To do: Everything in the records must be copied exactly except the pictures.

Given entries:

-*-*-

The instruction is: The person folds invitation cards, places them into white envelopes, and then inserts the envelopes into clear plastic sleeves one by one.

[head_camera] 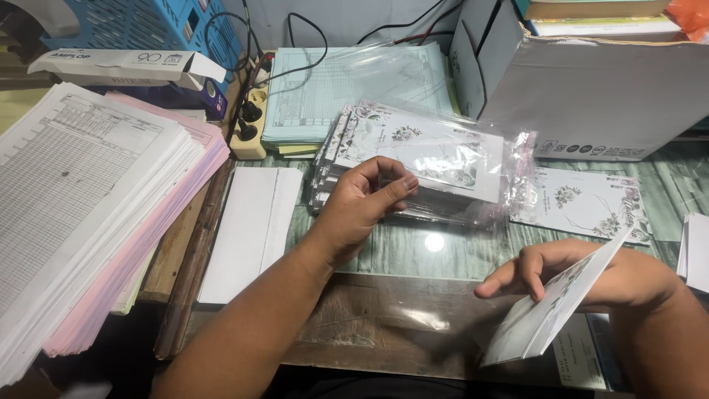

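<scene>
Near right, my right hand [591, 277] grips 1 folded floral card [550, 314] while my left hand [365, 199] pinches the sleeved card stack's [428, 159] near edge; likely mid-pick, next needs 1 clear sleeve separated.

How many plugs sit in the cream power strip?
2: both black plugs, one above the other, in the cream power strip left of the green sheets; further ones may be hidden.

A stack of white floral-printed cards [413, 159] in clear plastic sleeves lies flat at twelve o'clock. One folded floral card [550, 310] tilts on edge at four o'clock.
</scene>
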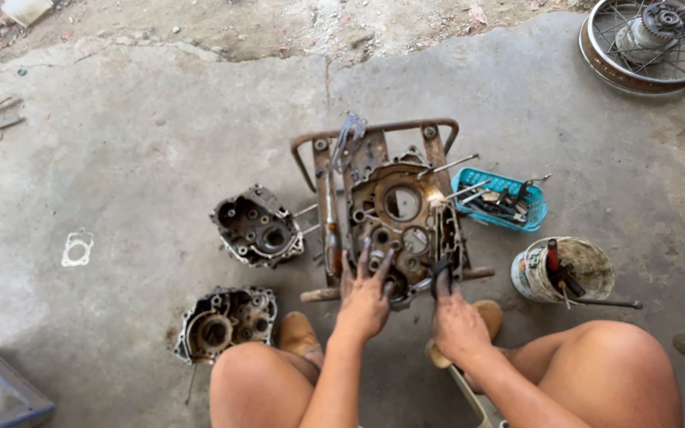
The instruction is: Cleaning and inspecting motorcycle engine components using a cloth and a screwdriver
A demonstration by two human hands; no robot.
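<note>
A greasy engine crankcase half (400, 215) lies on a rusty metal stand (376, 131) in front of me. My left hand (365, 295) rests on the near edge of the case with its fingers spread over the lower bores. My right hand (458, 321) grips a dark plier-like tool (440, 273) whose tip touches the case's lower right edge. Long studs stick out from the right side of the case.
Two more crankcase parts (258, 226) (224, 321) lie on the concrete at left, with a white gasket (78, 249) farther left. A blue basket of tools (503, 200) and a dirty bucket (566, 270) stand at right. A spoked wheel (651, 40) lies top right. My knees frame the bottom.
</note>
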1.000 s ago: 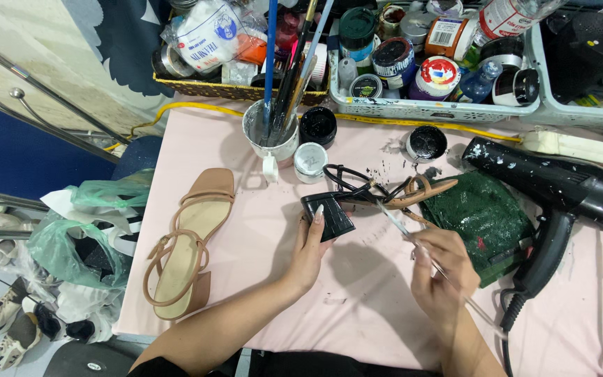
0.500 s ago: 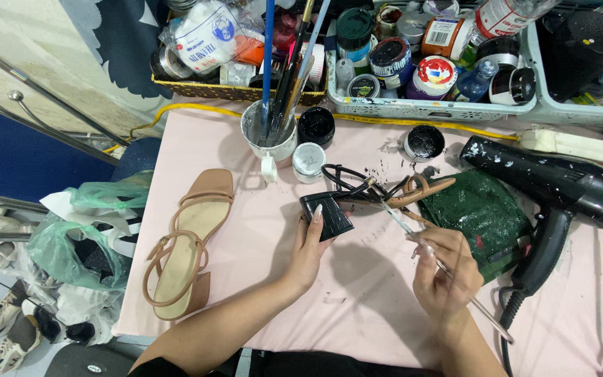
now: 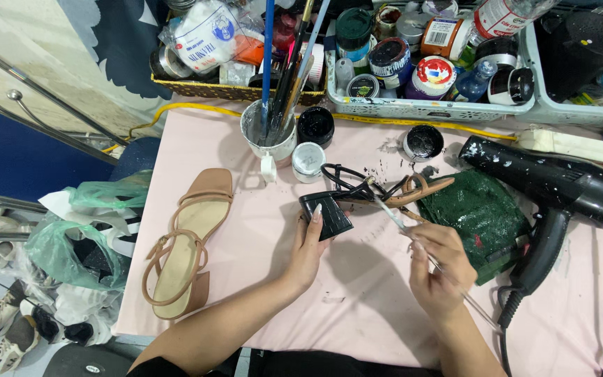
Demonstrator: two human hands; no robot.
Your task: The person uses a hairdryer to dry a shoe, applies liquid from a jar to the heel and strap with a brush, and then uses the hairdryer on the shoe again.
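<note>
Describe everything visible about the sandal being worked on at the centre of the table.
The sandal lies on its side on the pink table cover. Its block heel is black with a crocodile-like texture, and its thin straps look black too, while the sole edge remains tan. The left hand steadies the heel with its fingertips. The right hand holds a thin brush whose tip meets the sandal near the straps. A green cloth lies beside it.

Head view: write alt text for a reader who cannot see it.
The left hand steadies the black block heel of a strappy sandal on a pink table while the right hand holds a thin brush to it. A tan sandal lies left, a black hairdryer right.
</note>
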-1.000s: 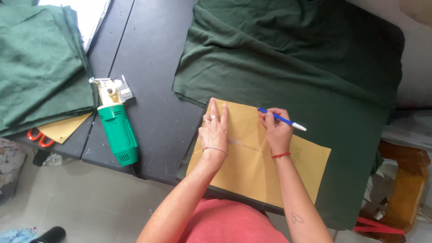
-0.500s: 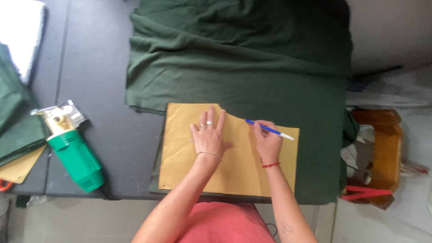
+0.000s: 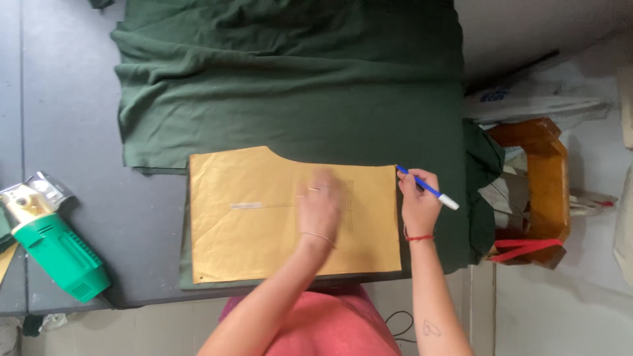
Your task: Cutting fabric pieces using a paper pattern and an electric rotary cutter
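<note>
Where the dark grey bench [image 3: 72, 132] reaches its left edge, a green handheld electric cutter with a metal guard [image 3: 49, 247] lies on its side, well apart from the work. Next comes a large dark green piece of soft fabric [image 3: 290, 86], spread over the bench and draping off its right end. On the fabric's near part lies a flat tan paper pattern piece with a curved notch in its top edge [image 3: 250, 224]. The left hand [image 3: 321, 204], blurred, rests flat and open on the pattern, grasping nothing. Just beside the pattern's right edge, the right hand [image 3: 419, 201] is closed around a blue pen with a white cap [image 3: 427, 188], its tip at the pattern's top right corner. Light and thin, the pattern would likely slide or crease easily, so a flat palm near its middle seems the best hold. A brown wooden stool [image 3: 544, 184] stands rightmost.
</note>
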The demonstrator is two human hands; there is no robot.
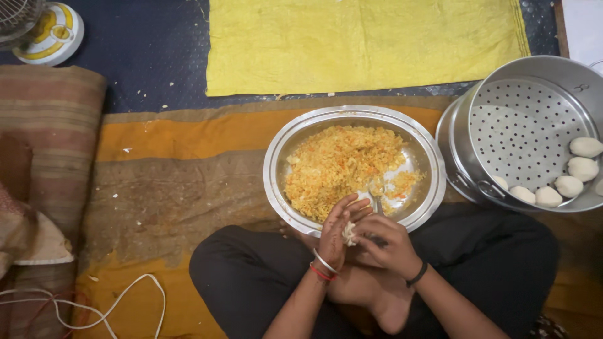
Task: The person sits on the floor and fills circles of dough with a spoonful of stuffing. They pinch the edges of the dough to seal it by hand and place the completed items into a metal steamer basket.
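Item: one small white dough piece, soft and crimped at the edge, pinched between my two hands just below the near rim of the bowl. My left hand cups it from the side, fingers curled closed around it; my right hand presses its fingertips onto the same piece, a narrow grip, and seems also to hold a metal spoon whose handle runs up into the bowl, though the hold is partly hidden. Wide round steel bowl, polished, carrying a crumbly orange and yellow shredded filling. To the right, a perforated steel steamer tray, round and deep, with smooth pale dumplings ranged along its near wall. Yellow cloth, flat and rectangular, beyond the bowl on a dark blue mat. Ochre and brown woven floor covering under everything. White cord looped at lower left.
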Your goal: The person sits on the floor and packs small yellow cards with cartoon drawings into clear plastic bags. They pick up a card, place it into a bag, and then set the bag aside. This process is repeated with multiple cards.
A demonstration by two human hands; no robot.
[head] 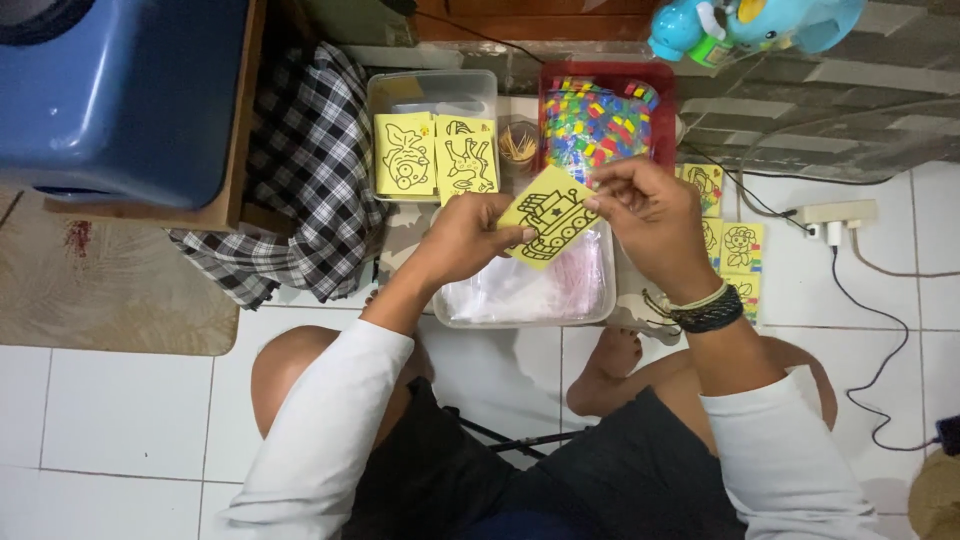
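Hands (470, 240) (645, 215) hold yellow card (548, 217) above white tiled floor (130, 410).

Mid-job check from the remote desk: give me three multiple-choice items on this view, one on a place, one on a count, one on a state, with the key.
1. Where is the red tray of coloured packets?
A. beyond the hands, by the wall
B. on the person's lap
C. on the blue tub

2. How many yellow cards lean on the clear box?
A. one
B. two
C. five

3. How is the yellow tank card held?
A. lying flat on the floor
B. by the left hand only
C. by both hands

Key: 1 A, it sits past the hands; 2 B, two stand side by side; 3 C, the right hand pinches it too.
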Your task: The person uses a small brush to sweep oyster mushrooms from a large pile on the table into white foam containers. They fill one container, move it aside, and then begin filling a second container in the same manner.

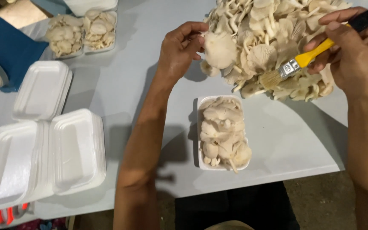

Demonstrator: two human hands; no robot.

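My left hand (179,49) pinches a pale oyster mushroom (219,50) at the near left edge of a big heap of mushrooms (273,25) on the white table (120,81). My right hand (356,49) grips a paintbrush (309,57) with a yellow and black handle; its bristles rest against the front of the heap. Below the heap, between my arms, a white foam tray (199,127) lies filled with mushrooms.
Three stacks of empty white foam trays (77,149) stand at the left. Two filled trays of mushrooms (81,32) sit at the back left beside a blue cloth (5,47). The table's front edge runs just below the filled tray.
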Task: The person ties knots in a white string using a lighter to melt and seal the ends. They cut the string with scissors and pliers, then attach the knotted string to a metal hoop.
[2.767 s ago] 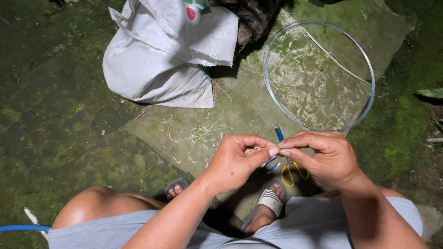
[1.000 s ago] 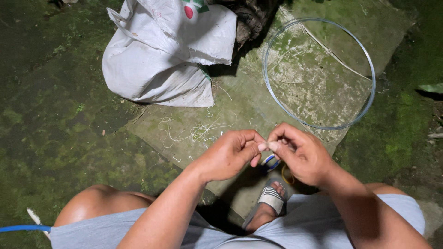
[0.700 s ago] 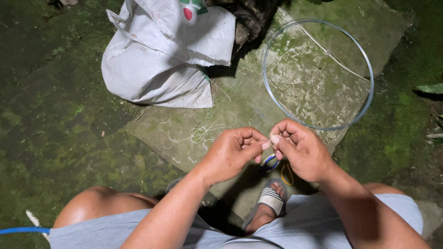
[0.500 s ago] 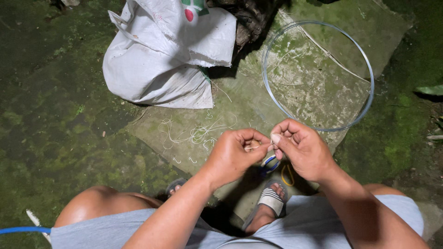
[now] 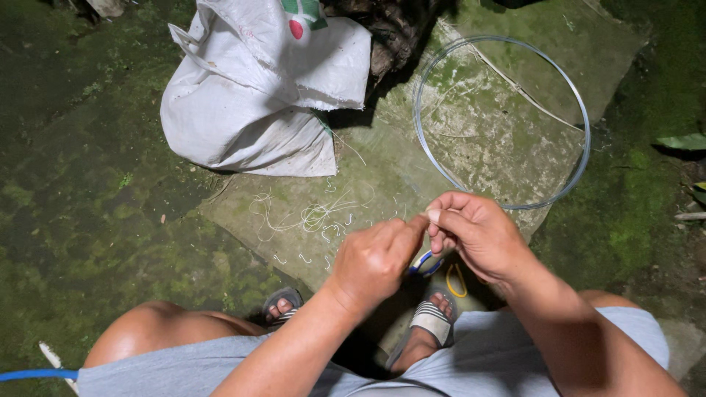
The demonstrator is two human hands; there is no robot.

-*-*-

Result of this exercise:
The instruction is: The person folds invitation cards, places them into white envelopes, and then inserts the envelopes into clear plastic sleeves one by one.

[head_camera] 

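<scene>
Near right, my right hand [591, 277] grips 1 folded floral card [550, 314] while my left hand [365, 199] pinches the sleeved card stack's [428, 159] near edge; likely mid-pick, next needs 1 clear sleeve separated.

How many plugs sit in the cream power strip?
2: both black plugs, one above the other, in the cream power strip left of the green sheets; further ones may be hidden.

A stack of white floral-printed cards [413, 159] in clear plastic sleeves lies flat at twelve o'clock. One folded floral card [550, 310] tilts on edge at four o'clock.
</scene>
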The instruction is: Cleaning and inspecting motorcycle engine components using a cloth and a screwdriver
A demonstration by two human hands; no robot.
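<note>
A greasy engine crankcase half (400, 215) lies on a rusty metal stand (376, 131) in front of me. My left hand (365, 295) rests on the near edge of the case with its fingers spread over the lower bores. My right hand (458, 321) grips a dark plier-like tool (440, 273) whose tip touches the case's lower right edge. Long studs stick out from the right side of the case.
Two more crankcase parts (258, 226) (224, 321) lie on the concrete at left, with a white gasket (78, 249) farther left. A blue basket of tools (503, 200) and a dirty bucket (566, 270) stand at right. A spoked wheel (651, 40) lies top right. My knees frame the bottom.
</note>
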1.000 s ago: 
0.500 s ago: 
now: 
Demonstrator: two human hands; no robot.
Your task: The person uses a hairdryer to dry a shoe, applies liquid from a jar to the heel and strap with a brush, and then uses the hairdryer on the shoe again.
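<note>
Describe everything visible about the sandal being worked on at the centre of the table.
The sandal lies on its side on the pink table cover. Its block heel is black with a crocodile-like texture, and its thin straps look black too, while the sole edge remains tan. The left hand steadies the heel with its fingertips. The right hand holds a thin brush whose tip meets the sandal near the straps. A green cloth lies beside it.

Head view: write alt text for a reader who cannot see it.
The left hand steadies the black block heel of a strappy sandal on a pink table while the right hand holds a thin brush to it. A tan sandal lies left, a black hairdryer right.
</note>
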-1.000s: 
-0.500s: 
+0.000s: 
Your task: Cutting fabric pieces using a paper pattern and an electric rotary cutter
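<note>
Where the dark grey bench [image 3: 72, 132] reaches its left edge, a green handheld electric cutter with a metal guard [image 3: 49, 247] lies on its side, well apart from the work. Next comes a large dark green piece of soft fabric [image 3: 290, 86], spread over the bench and draping off its right end. On the fabric's near part lies a flat tan paper pattern piece with a curved notch in its top edge [image 3: 250, 224]. The left hand [image 3: 321, 204], blurred, rests flat and open on the pattern, grasping nothing. Just beside the pattern's right edge, the right hand [image 3: 419, 201] is closed around a blue pen with a white cap [image 3: 427, 188], its tip at the pattern's top right corner. Light and thin, the pattern would likely slide or crease easily, so a flat palm near its middle seems the best hold. A brown wooden stool [image 3: 544, 184] stands rightmost.
</note>
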The demonstrator is two human hands; there is no robot.
Task: The person sits on the floor and fills circles of dough with a spoonful of stuffing. They pinch the edges of the dough to seal it by hand and place the completed items into a metal steamer basket.
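Item: one small white dough piece, soft and crimped at the edge, pinched between my two hands just below the near rim of the bowl. My left hand cups it from the side, fingers curled closed around it; my right hand presses its fingertips onto the same piece, a narrow grip, and seems also to hold a metal spoon whose handle runs up into the bowl, though the hold is partly hidden. Wide round steel bowl, polished, carrying a crumbly orange and yellow shredded filling. To the right, a perforated steel steamer tray, round and deep, with smooth pale dumplings ranged along its near wall. Yellow cloth, flat and rectangular, beyond the bowl on a dark blue mat. Ochre and brown woven floor covering under everything. White cord looped at lower left.
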Your goal: The person sits on the floor and packs small yellow cards with cartoon drawings into clear plastic bags. They pick up a card, place it into a bag, and then set the bag aside. This process is repeated with multiple cards.
A demonstration by two human hands; no robot.
[head] 
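Hands (470, 240) (645, 215) hold yellow card (548, 217) above white tiled floor (130, 410).

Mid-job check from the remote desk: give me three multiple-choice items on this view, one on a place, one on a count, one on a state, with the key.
1. Where is the red tray of coloured packets?
A. beyond the hands, by the wall
B. on the person's lap
C. on the blue tub

2. How many yellow cards lean on the clear box?
A. one
B. two
C. five

3. How is the yellow tank card held?
A. lying flat on the floor
B. by the left hand only
C. by both hands

Key: 1 A, it sits past the hands; 2 B, two stand side by side; 3 C, the right hand pinches it too.
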Your task: The person uses a small brush to sweep oyster mushrooms from a large pile on the table into white foam containers. They fill one container, move it aside, and then begin filling a second container in the same manner.


Demonstrator: two human hands; no robot.

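My left hand (179,49) pinches a pale oyster mushroom (219,50) at the near left edge of a big heap of mushrooms (273,25) on the white table (120,81). My right hand (356,49) grips a paintbrush (309,57) with a yellow and black handle; its bristles rest against the front of the heap. Below the heap, between my arms, a white foam tray (199,127) lies filled with mushrooms.
Three stacks of empty white foam trays (77,149) stand at the left. Two filled trays of mushrooms (81,32) sit at the back left beside a blue cloth (5,47). The table's front edge runs just below the filled tray.
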Task: The person ties knots in a white string using a lighter to melt and seal the ends. They cut the string with scissors and pliers, then attach the knotted string to a metal hoop.
[2.767 s ago] 
[1.000 s ago] 
[0.700 s ago] 
[0.500 s ago] 
[now] 
The demonstrator is two human hands; there is no robot.

The exercise asks for nothing further.